And this at a time when millions of Britons in the rest of the UK were being bombed out their homes by the Blitz and (barely) living in makeshift shelters.

Charming, really charming !

Just of the sort of hero women readers want to cuddle up to - Not.

The character - or lack of it - of Howard Florey  is what made Eric Lax's recent biography such a flop among ordinary readers.

So, despite the fact that a survey of thousands of American women found they considered penicillin the most important news story of the entire 20th century , we still have never had a successful popular book or movie about the dramatic wartime history of penicillin.

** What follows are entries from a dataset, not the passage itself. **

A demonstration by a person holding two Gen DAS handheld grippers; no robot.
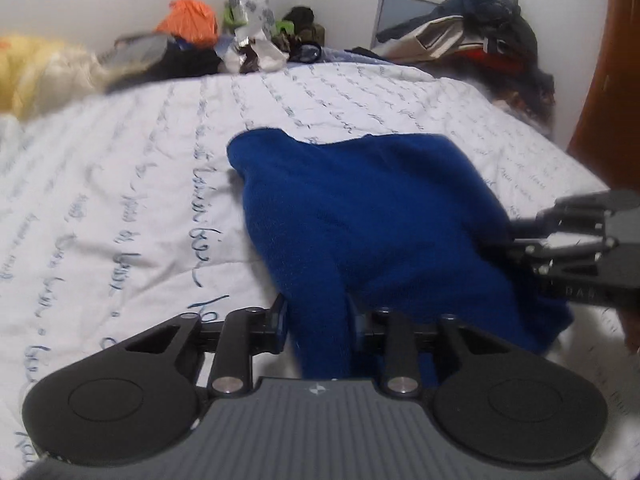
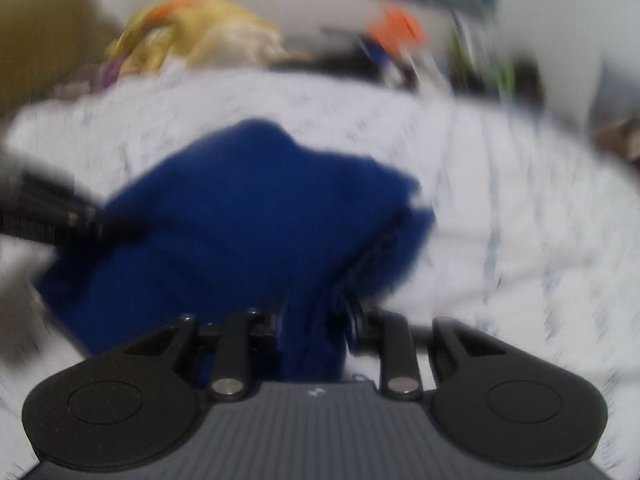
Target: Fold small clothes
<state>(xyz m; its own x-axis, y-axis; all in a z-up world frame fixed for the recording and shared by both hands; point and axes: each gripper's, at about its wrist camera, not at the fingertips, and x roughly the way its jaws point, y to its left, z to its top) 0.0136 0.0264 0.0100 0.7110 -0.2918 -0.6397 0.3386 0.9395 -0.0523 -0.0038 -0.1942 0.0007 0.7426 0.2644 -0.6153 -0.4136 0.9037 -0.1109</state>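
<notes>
one blue garment lies mid-bed, and two grippers grip it. the left gripper, at its 6 o'clock edge, has its jaws pinched on a fold; the right gripper, at 3 o'clock, is clamped on the cloth too.

Surface: I see a bed with a white quilted cover printed in blue script.
Middle: a blue fleece garment lies on it.
Far edge: a yellow bundle of cloth, an orange bag, and a dark heap of clothes.
</notes>
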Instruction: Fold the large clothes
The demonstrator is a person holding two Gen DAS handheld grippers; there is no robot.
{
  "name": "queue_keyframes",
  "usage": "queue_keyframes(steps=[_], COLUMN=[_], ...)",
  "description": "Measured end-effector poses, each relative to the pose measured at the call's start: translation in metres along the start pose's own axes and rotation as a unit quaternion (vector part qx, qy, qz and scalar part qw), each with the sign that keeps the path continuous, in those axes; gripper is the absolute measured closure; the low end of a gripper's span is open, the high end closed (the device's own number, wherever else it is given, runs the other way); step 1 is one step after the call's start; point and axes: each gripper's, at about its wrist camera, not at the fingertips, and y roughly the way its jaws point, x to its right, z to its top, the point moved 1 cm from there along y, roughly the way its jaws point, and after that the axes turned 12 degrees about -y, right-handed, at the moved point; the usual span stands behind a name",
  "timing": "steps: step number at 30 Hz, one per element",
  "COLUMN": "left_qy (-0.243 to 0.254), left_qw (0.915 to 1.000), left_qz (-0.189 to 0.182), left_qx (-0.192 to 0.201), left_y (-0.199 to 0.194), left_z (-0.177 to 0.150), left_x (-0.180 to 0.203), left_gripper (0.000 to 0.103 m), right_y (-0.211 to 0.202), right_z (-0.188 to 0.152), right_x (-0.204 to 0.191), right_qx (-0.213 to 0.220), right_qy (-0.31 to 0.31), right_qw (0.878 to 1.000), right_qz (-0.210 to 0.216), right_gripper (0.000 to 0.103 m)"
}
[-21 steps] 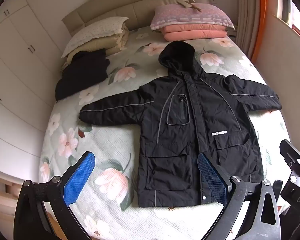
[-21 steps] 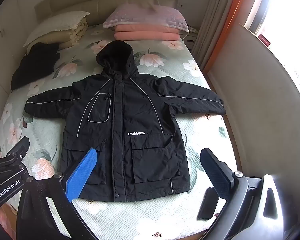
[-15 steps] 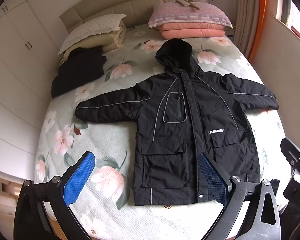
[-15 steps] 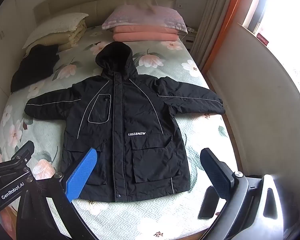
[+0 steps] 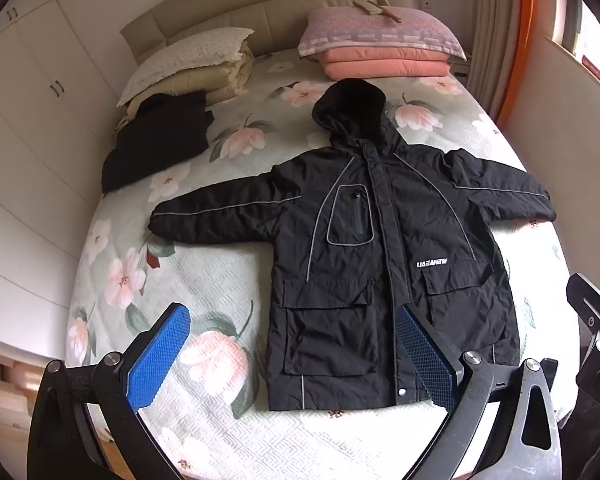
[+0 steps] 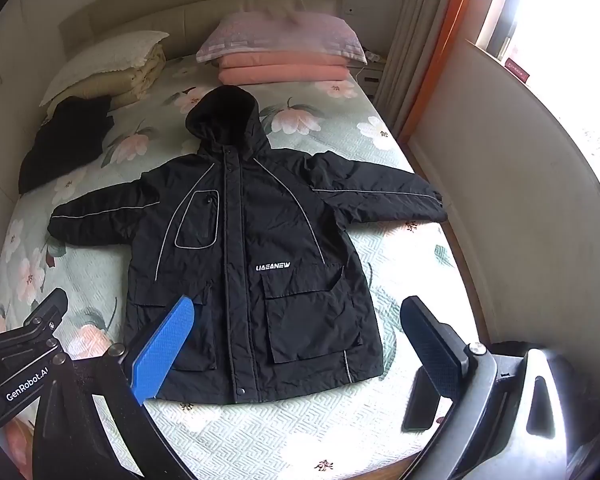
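A black hooded jacket [image 5: 384, 248] lies flat, front up, on the floral bed, sleeves spread out to both sides and hood pointing to the headboard; it also shows in the right wrist view [image 6: 244, 248]. My left gripper [image 5: 292, 354] is open and empty, held above the hem's left half. My right gripper [image 6: 300, 344] is open and empty, held above the hem's right half. Neither touches the jacket.
A folded black garment [image 5: 156, 144] lies at the bed's far left by a stack of cream bedding [image 5: 196, 68]. Pink bedding with a pillow [image 5: 384, 48] is at the head. White wardrobes [image 5: 24, 128] stand left, a wall and window sill [image 6: 520, 168] right.
Both grippers have drawn back and risen slightly, so the jacket sits a little farther up in both views. The jacket has not moved.
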Motion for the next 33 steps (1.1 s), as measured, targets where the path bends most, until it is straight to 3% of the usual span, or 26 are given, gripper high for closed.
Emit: queue_keyframes(steps=[20, 33], left_qy=[0.003, 0.010], left_qw=[1.0000, 0.9993], left_qz=[-0.008, -0.035], left_qx=[-0.002, 0.002], left_y=[0.007, 0.016], left_z=[-0.001, 0.004], left_x=[-0.004, -0.014], left_gripper=[0.001, 0.001], right_y=[0.000, -0.013], right_z=[0.002, 0.010], right_x=[-0.012, -0.003], right_qx=[0.001, 0.010], right_qy=[0.009, 0.033], right_qw=[1.000, 0.998], right_qz=[-0.010, -0.057], right_gripper=[0.000, 0.000])
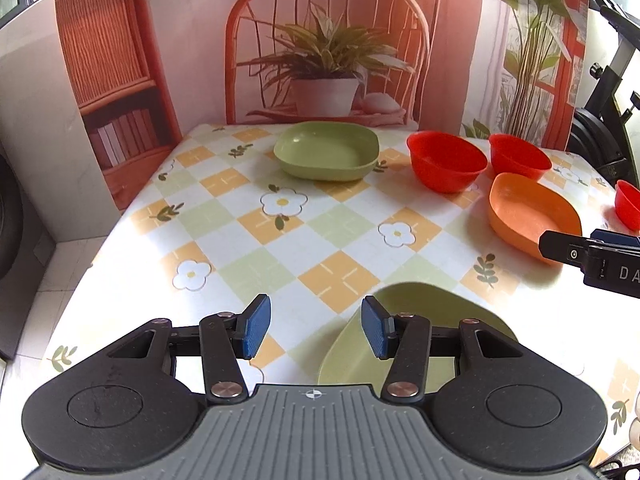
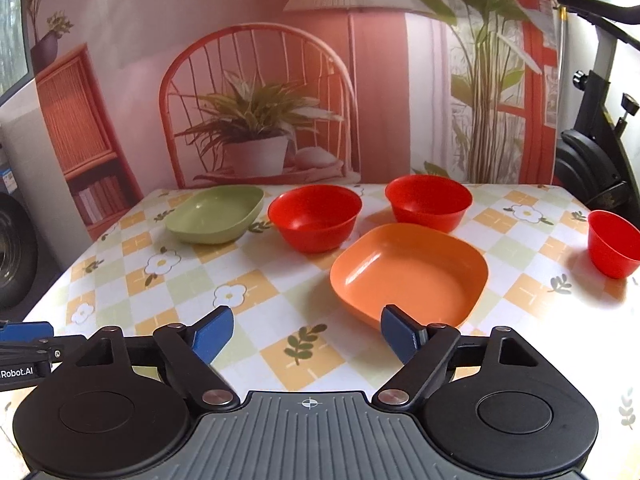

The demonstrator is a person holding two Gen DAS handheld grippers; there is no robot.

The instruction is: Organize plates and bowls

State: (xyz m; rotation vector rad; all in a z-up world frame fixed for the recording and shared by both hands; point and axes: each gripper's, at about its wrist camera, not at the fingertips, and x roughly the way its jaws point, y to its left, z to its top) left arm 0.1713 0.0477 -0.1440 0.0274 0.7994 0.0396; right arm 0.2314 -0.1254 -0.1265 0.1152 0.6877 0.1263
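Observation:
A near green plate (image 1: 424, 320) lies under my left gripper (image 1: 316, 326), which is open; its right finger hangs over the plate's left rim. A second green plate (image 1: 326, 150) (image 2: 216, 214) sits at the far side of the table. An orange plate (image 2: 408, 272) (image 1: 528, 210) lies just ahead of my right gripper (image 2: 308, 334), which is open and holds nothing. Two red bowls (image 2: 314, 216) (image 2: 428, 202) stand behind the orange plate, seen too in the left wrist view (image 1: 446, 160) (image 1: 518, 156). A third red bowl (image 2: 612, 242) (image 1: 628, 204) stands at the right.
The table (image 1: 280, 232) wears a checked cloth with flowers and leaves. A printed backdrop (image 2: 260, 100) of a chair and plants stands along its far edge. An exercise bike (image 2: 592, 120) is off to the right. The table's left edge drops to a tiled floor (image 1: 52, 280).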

What is missing in all past efforts is a focus on the one classical hero in the whole saga : the dying Dr Dawson and his unrelenting efforts to make penicillin inclusive not exclusive.

That and a too trusting reliance by previous writers upon the official histories rather than digging deeper into the primary records.

Because the people in Washington and London who wrote the official histories determined, above all, to cover up their very expensive and very time-wasting wartime flop : the synthetic penicillin project led by Florey and George Merck and paid for mostly by the taxpayers - as always.

So they tried to pretend that the stone these builders rejected had really been their idea all along. With Dawson prematurely dead at war's end and unable to set the record straight , it was - literally - dead simple.

Women, around the world , will buy a popular history about wartime penicillin by the tens of millions of copies - with the right set of heroes and villains laid out before them.

"The smallest Manhattan Project : the unexpected triumph of inclusive penicillin" will do just that .....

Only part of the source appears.